Exercise details>
Extract every line below that contains the word "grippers".

Extracted records>
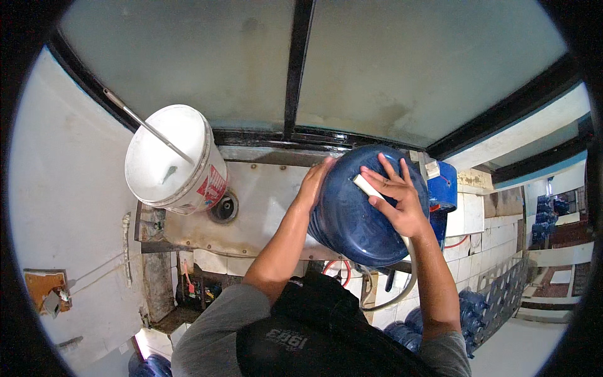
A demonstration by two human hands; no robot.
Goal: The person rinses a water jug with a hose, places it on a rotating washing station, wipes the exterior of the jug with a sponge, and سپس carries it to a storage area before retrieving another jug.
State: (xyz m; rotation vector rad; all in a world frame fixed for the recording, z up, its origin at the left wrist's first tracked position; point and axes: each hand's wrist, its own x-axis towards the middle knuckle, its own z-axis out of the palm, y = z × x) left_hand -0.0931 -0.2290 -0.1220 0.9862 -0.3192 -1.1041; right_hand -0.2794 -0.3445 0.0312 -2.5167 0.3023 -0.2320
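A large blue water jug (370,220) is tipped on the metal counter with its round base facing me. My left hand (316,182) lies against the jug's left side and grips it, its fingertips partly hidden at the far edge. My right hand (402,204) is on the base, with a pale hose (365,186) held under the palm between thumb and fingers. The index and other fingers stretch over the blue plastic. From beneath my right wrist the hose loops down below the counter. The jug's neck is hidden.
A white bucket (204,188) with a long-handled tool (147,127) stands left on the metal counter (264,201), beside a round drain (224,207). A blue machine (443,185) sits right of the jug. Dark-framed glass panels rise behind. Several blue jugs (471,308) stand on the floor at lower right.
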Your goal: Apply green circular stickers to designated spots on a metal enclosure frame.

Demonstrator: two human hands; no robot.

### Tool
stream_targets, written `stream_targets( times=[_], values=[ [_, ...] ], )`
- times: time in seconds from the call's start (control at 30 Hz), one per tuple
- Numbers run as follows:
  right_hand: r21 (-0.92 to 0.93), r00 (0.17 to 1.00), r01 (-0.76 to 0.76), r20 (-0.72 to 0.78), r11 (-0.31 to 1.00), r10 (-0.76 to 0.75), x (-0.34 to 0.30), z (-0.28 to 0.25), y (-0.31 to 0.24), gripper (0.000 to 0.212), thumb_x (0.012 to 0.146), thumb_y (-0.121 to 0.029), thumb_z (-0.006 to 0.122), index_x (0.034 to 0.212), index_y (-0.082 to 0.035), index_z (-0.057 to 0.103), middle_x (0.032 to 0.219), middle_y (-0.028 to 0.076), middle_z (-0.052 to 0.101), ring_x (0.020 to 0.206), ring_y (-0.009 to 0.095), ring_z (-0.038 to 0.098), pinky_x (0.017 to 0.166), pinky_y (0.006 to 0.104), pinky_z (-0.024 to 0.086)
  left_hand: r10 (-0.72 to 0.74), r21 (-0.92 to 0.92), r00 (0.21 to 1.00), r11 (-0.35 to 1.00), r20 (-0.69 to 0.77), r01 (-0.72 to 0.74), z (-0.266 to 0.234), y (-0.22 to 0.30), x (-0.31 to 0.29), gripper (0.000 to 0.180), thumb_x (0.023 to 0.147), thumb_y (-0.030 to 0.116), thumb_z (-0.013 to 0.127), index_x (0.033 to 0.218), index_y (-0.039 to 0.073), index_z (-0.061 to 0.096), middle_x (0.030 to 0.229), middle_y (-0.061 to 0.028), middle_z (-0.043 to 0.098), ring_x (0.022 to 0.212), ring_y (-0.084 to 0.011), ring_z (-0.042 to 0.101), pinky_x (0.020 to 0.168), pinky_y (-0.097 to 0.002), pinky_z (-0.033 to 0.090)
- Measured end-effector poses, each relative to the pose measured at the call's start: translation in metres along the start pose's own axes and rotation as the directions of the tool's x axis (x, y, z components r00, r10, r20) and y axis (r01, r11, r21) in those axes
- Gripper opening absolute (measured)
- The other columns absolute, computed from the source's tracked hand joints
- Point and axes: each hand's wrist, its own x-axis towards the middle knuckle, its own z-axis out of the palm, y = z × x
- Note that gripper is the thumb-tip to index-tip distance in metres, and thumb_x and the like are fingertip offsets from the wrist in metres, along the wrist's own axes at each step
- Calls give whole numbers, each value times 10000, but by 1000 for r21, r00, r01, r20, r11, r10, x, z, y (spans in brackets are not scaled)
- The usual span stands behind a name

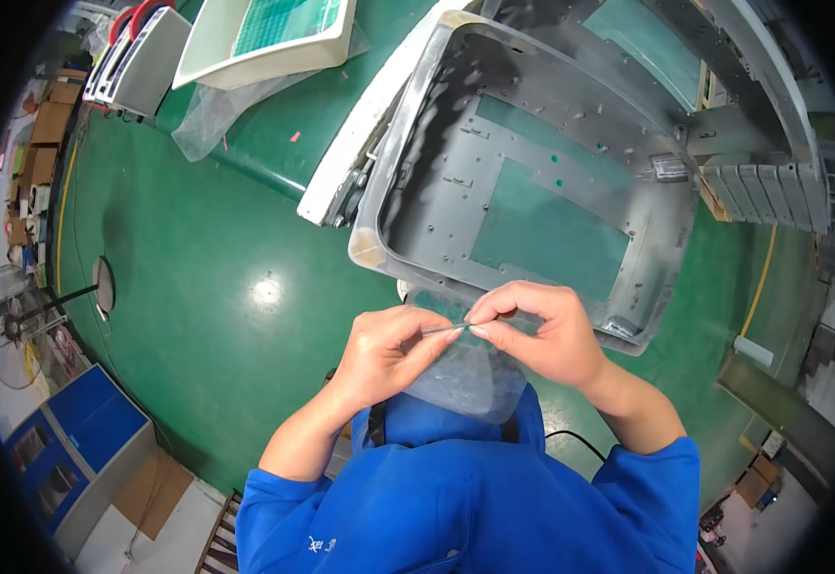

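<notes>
In front of my blue shirt, both hands pinch at the upper edge of a clear plastic bag (465, 383) that hangs over my lap. My left hand (386, 352) grips the edge between thumb and index finger. My right hand (542, 330) pinches it just beside, so the fingertips almost meet. The bag's contents, if any, cannot be made out. Just beyond my hands stands a large grey metal housing (417, 182), tub-shaped with rounded corners. Rectangular openings and several small holes pierce its bottom, and green shows through.
A green-topped table (274, 134) at the far left bears a cream plastic tray (209, 72) and a crumpled plastic sheet (202, 124). Behind the housing rises another metal frame (771, 86). A fan (11, 325) and a blue-and-white cabinet (92, 411) stand at left.
</notes>
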Motion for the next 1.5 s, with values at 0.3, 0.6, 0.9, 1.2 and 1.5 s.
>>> stream_targets(
  times=[0.3, 0.6, 0.9, 1.2, 1.5],
  values=[
    [-233, 973, -105, -226, 967, 51, 57, -11, 52, 46, 762, -42, 575, 764, -1, 553, 760, 24, 560, 686, 88, 502, 636, 224, 408, -226, -151, 974, 964, -31, 219, 1, -25, -20, 72, 725, 58, 661, 743, -5, 629, 658, -70, 615, 571, -92, 558, 511, -211, 422],
    [-548, 974, -225, -159, 805, 163, 115, -34, 171, 20, 716, -76, 572, 734, -84, 576, 733, 55, 518, 726, 217, 517, 648, 336, 411, -214, -141, 977, 967, 6, 213, 13, -54, -42, 55, 717, 35, 667, 732, 2, 625, 652, -76, 616, 559, -108, 571, 507, -213, 428],
    [-658, 956, -292, -185, 694, 227, 119, -29, 159, 38, 725, -75, 548, 741, -98, 574, 759, 35, 508, 756, 210, 522, 650, 342, 417, -219, -138, 975, 965, 30, 221, 12, -65, -35, 63, 708, 35, 674, 726, 4, 622, 651, -74, 617, 549, -104, 568, 488, -210, 415],
    [-689, 953, -302, -198, 659, 230, 120, -28, 156, 33, 725, -85, 552, 738, -104, 577, 770, 38, 513, 780, 211, 533, 656, 346, 430, -257, -170, 964, 949, 72, 266, 11, -64, -26, 58, 714, 32, 670, 731, 4, 623, 657, -70, 619, 547, -94, 560, 486, -202, 406],
    [-696, 960, -275, -234, 663, 152, 119, -24, 155, 47, 718, -75, 607, 755, -80, 579, 725, 34, 515, 655, 185, 532, 601, 313, 420, -252, -187, 965, 947, 77, 262, 12, -65, -20, 61, 714, 34, 671, 734, 2, 623, 657, -71, 619, 548, -92, 558, 486, -201, 404]
  ],
)
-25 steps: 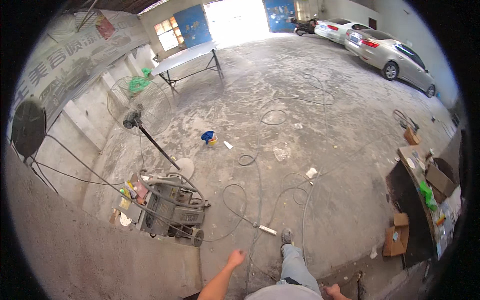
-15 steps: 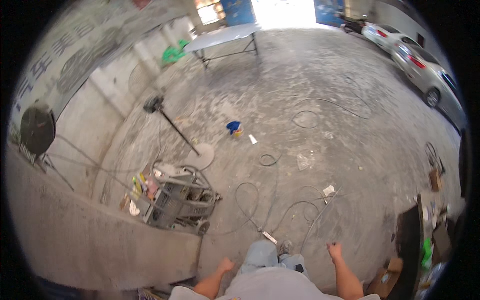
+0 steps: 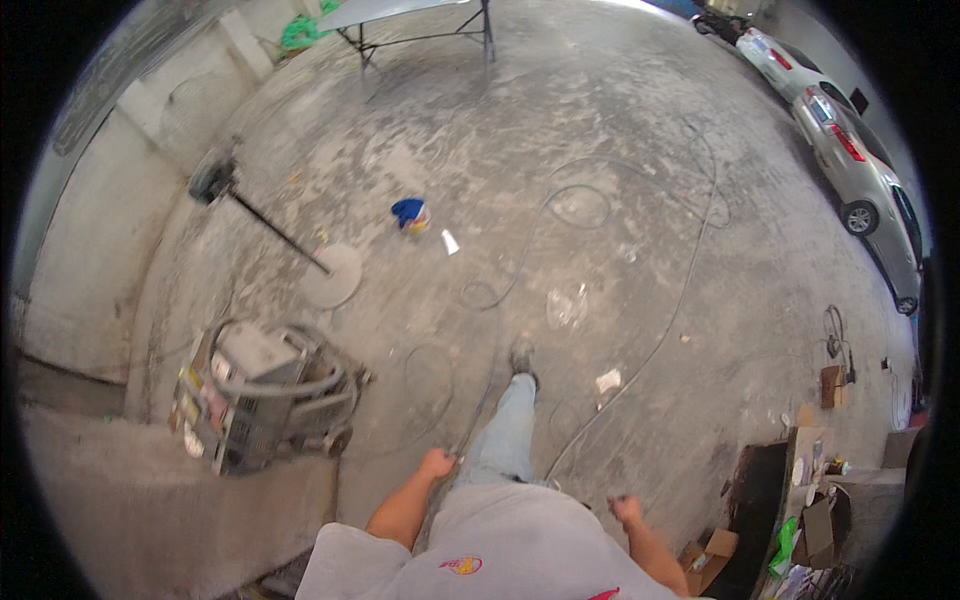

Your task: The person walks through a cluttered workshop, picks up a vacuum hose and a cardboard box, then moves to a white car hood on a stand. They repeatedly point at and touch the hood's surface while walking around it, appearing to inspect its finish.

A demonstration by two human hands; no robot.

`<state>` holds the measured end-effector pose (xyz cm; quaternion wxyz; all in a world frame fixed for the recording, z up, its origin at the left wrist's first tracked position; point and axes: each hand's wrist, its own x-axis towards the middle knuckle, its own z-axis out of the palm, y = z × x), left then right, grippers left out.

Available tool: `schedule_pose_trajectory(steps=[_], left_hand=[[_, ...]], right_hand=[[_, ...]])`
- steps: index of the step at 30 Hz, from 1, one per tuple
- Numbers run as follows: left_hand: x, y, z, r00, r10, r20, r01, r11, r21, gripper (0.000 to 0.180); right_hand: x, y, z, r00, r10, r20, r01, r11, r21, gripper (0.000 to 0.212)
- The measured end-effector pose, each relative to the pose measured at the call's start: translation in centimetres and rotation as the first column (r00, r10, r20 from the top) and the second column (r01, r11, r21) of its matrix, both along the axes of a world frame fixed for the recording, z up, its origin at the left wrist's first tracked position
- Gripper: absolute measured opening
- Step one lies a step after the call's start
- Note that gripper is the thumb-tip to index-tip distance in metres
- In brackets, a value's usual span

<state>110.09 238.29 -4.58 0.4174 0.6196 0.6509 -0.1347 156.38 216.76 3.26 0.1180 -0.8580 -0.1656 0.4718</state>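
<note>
Passing the gray hose [image 3: 655,350] on the floor, with left hand [image 3: 437,465] and right hand [image 3: 625,508] to either side of its nearest stretch. Cannot tell whether with fingers apart, together or clamped on something. Has just swung one shoe [image 3: 523,365] farther forward, seemingly walking, not handling. To step around: hose loops, clear plastic [image 3: 567,306]. Beyond: bucket [image 3: 420,222]; leftward, wheeled machine [image 3: 265,395]; rightward, cluttered table [image 3: 757,490].

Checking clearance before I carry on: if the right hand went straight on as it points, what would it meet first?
In the picture, the line ahead of the right hand first crosses the grey hose. The hand seems raised above it, so may pass over; depth is unclear.
</note>
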Motion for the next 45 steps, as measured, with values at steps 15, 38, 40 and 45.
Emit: schedule_pose_trajectory(steps=[15, 38, 40, 45], left_hand=[[26.4, 51.7, 8.7, 0.937, -0.096, 0.335, -0.003, 0.959, 0.283, 0.041], [11.8, 68.5, 5.9, 0.798, 0.602, 0.026, -0.602, 0.797, 0.042, 0.033], [14.3, 72.5, 5.6, 0.555, 0.796, 0.241, -0.818, 0.575, -0.013, 0.029], [18.9, 79.9, 4.0, 0.666, 0.713, 0.219, -0.745, 0.649, 0.156, 0.028]], right_hand=[[11.7, 31.2, 2.3, 0.902, -0.432, 0.022, 0.421, 0.889, 0.178, 0.024], [26.5, 100.4, -1.9, 0.670, 0.687, 0.281, -0.715, 0.700, -0.007, 0.034], [25.2, 110.9, 1.4, 0.696, 0.540, 0.473, -0.674, 0.719, 0.172, 0.032], [18.3, 130.8, 7.7, 0.680, 0.525, 0.512, -0.720, 0.612, 0.328, 0.033]])
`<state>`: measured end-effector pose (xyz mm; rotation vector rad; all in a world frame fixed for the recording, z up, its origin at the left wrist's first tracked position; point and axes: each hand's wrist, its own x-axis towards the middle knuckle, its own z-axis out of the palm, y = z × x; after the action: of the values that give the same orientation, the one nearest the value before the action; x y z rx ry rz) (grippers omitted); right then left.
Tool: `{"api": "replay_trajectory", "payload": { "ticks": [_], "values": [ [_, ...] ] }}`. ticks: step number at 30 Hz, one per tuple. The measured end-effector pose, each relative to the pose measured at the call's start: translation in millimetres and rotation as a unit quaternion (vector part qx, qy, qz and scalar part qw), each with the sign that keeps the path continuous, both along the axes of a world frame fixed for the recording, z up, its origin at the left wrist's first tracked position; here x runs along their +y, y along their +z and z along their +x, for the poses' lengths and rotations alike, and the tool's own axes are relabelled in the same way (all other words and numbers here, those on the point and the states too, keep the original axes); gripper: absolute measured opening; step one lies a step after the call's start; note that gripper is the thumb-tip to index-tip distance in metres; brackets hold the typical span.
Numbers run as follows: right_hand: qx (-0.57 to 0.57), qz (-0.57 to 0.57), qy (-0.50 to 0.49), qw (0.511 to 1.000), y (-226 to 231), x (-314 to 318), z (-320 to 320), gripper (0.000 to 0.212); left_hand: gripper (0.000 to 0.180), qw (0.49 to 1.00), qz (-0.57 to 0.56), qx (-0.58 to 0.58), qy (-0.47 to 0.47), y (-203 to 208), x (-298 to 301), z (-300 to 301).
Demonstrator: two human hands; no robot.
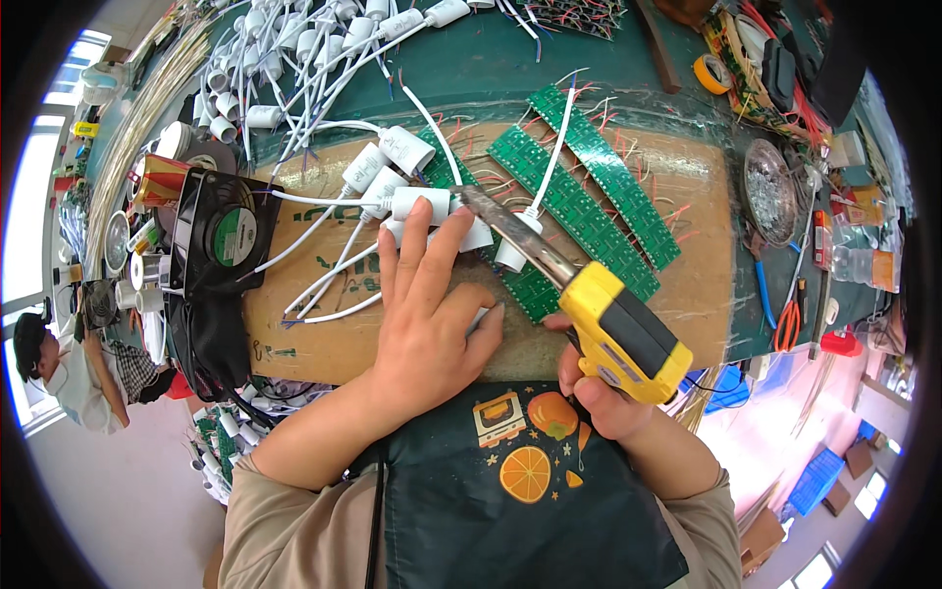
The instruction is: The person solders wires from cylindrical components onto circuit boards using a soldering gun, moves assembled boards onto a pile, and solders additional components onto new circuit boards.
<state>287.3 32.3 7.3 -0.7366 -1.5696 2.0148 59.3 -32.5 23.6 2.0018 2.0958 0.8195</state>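
Observation:
My left hand (432, 285) lies with long, spread fingers over a cluster of white cylindrical housings, its index and middle fingertips holding down one white cylindrical housing (417, 202). Closed round its handle, my right hand (610, 404) grips a yellow and black soldering gun (633, 336). The gun's metal barrel slants up to the left, and its tip is at the end of that housing. Beneath the barrel lies a green circuit board strip (530, 292). A separate white housing (512, 255) with an upright white cable rests on the boards to the right of the barrel.
More green board strips (574, 196) with red wires lie on the brown work board (324, 339). A black fan (221, 231) stands at left. Many corded white housings (324, 39) are heaped at the back. Orange-handled scissors (788, 324) and a metal dish (770, 191) are at right.

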Motion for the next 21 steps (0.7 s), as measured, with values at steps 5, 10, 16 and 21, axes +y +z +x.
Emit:
{"api": "replay_trajectory", "payload": {
  "ticks": [5, 10, 16, 21],
  "values": [
    [-0.044, 0.018, -0.046, 0.998, 12, 6, -1, 0.052, 0.015, 1.000, 0.004, -0.001, 0.003, 2, 6, 0],
    [0.016, -0.003, -0.093, 0.996, 3, -1, 5, 0.071, 0.015, 0.998, 0.032, -0.053, -0.018, 2, 18, -3],
    [0.041, -0.018, -0.084, 0.995, 1, 0, 6, 0.068, 0.017, 0.995, 0.016, -0.031, -0.089, 1, 32, -17],
    [0.042, -0.014, -0.086, 0.995, 2, -1, 6, 0.066, 0.016, 0.996, 0.023, -0.046, -0.078, 0, 35, -15]
  ]
}}
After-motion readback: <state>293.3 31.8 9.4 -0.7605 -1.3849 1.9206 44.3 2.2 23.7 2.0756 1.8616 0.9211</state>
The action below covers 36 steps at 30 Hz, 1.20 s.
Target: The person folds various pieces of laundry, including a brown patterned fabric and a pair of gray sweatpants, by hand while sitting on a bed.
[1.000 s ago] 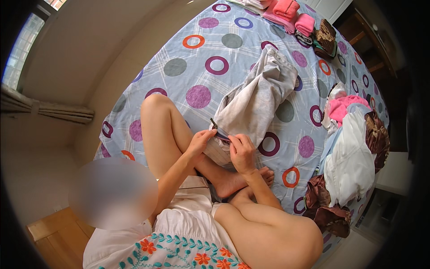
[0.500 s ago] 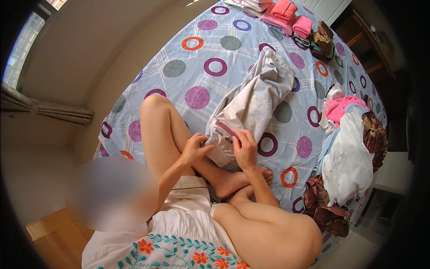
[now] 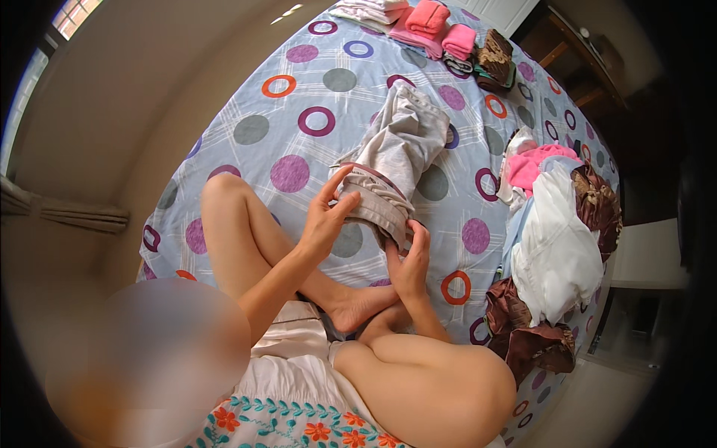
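A light grey garment [image 3: 407, 138] with a maroon strip stretches away from me across the bed, and its near end is turned over into a band. My left hand [image 3: 326, 218] is at the left side of that band, thumb on the cloth and forefinger reaching along the maroon strip; its other fingers are partly hidden. At the band's right corner my right hand [image 3: 409, 263] pinches the edge between thumb and fingers. The near end is slightly raised, with a dark opening beneath it.
The bed sheet [image 3: 290, 173] is patterned with circles. Folded white cloths [image 3: 370, 13], rolled pink towels [image 3: 428, 18] and a folded brown cloth [image 3: 496, 56] sit along the far edge. A loose heap of white [image 3: 556, 254], pink and brown clothes lies right. My bent legs [image 3: 437, 381] are in front.
The near end of the grey garment has been folded over, covering its printed part. My left hand has moved up beside the maroon strip; my right hand now grips the band's corner. The view has shifted.
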Tool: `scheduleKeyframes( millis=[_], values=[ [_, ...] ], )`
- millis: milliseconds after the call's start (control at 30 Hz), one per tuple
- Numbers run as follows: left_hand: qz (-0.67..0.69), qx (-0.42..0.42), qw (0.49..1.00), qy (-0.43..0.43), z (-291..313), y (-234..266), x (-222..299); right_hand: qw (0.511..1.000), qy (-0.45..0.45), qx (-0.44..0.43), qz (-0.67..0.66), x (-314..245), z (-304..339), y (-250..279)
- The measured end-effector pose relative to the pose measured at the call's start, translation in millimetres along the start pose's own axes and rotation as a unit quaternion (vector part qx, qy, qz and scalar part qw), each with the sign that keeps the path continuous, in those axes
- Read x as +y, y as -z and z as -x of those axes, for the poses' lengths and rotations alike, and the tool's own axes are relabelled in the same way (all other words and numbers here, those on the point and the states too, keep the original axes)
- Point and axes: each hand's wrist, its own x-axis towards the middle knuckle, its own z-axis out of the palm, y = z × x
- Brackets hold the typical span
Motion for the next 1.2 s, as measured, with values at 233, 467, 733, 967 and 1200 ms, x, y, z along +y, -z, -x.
scheduleKeyframes(
  millis=[233, 467, 733, 967, 1200],
  values=[
    [-0.089, -0.157, 0.982, -0.058, -22.4, -34.0, 31.7, 0.926, -0.094, 0.031, -0.364, -8.3, -51.3, 36.4],
    [-0.379, -0.168, 0.81, -0.415, -43.1, -73.2, 89.9, 0.97, 0.062, 0.075, -0.224, -74.1, -120.5, 110.9],
    [-0.446, -0.048, 0.462, -0.765, -64.7, -132.6, 231.4, 0.975, 0.218, 0.038, -0.019, -216.9, -171.6, 212.5],
    [-0.299, -0.233, 0.793, -0.477, -37.4, -134.6, 291.6, 0.969, 0.203, 0.039, -0.137, -239.5, -176.7, 240.2],
    [-0.04, -0.329, 0.919, -0.215, -41.4, -140.8, 310.3, 0.985, -0.121, -0.023, -0.121, -85.1, -136.5, 207.0]
  ],
)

Exercise response>
`<state>` holds the measured end-effector pose (xyz cm; quaternion wxyz; all in a world frame fixed for the recording, z up, its origin at the left wrist's first tracked position; point and axes: each hand's wrist, its own x-axis towards the middle knuckle, its own z-axis out of the palm, y = z × x), left then right, grippers left out.
`<state>`: measured end-effector pose (xyz mm; rotation vector rad; all in a world frame fixed for the recording, z up, its origin at the left wrist's first tracked position; point and axes: each hand's wrist, its own x-axis towards the middle knuckle, its own z-axis out of the palm, y = z × x; after the action: of the values that give the same orientation, the one nearest the value before the action; x y z rx ry rz) (grippers omitted); right then left.

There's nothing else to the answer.